The result appears to come from a feeling of helplessness heightened by clear evidence that wealthy corporations and the ultra-high net worth are lunching out at the expense of the workforce, a feeling that the deck is stacked.
It’s early days in the evolution of next models of Government but the future ought to be very different to the past, with much more involvement by the people in deciding policy through regular plebiscites, thus constricting the power of national politicians to decide what’s best from within the bubble of parliament, while trying to control popular sentiment by manipulating conventional media.
The British have spoken, so what happens after the initial posturing and hyperbole settles and money starts talking?
As ever at the outset of negotiations both sides look irreconcilable, the next Conservative leader, who has to be in situ by September 9, will be tasked with giving effect to Brexit while, on the other side, the EU will be tasked with preventing contagion and using the exit to press for deeper integration.
The most likely outcome, despite the theatrics from the EU, will be some kind of associateship that swaps diminished access to the Single Market in exchange for sidestepping rules especially those surrounding free movement of labour. This still sees Britain leave the EU but remain part of the extended family, operating within the EU sphere and abiding by a constructive set of new rules in order to access its markets and not the rules of the European Free Trade Association.
Can Brexit be reversed?
This is unlikely without a general election putting a pro-EU government in power, an outcome that could result from austerity which follows recession as night follows day. Already there are signs that the British economy is stalling, a position that is being closely monitored by the Bank of England, standing by to cut rates and increase quantitative easing to lessen the damage.
The next move is with the British Government which is likely to activate Article 50 by year end and thus begin the horse trading. The EU, during the negotiations and despite what is said at press briefings, will test for opportunities not to lose Britain over a failure to compromise which is at the heart of how the EU does business.

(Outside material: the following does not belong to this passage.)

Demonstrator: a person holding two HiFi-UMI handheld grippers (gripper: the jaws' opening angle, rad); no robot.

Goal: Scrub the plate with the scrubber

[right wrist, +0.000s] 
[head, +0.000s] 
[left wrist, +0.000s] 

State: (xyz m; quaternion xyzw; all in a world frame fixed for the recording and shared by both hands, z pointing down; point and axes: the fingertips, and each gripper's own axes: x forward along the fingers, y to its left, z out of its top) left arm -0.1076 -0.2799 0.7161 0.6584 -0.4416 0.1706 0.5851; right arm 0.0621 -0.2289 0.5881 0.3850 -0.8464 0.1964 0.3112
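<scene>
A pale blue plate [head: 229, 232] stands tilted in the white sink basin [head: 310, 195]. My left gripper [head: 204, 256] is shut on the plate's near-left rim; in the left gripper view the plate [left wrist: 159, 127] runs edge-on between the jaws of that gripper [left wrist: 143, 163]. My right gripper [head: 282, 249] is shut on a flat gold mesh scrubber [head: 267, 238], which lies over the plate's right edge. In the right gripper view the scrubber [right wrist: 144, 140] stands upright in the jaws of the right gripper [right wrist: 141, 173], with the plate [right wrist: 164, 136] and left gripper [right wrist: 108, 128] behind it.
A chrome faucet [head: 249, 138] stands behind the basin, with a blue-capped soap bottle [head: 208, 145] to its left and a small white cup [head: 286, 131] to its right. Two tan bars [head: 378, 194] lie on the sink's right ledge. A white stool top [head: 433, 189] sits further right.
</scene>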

It is possible that the EU, concerned about the economic side impact of a British slowdown, softens its position to a point which allows Brexit to be avoided through a second popular vote on a new package, allowing Britain to withdraw its Article 50 submission.
The central case however is an exit by 2019, with legacy negotiation going on for several years in an accommodation that sees Britain outside the European Economic Area but with customised access that benefits both sides. Quite where this will leave the home Union with Scotland and Northern Ireland is an open and difficult question.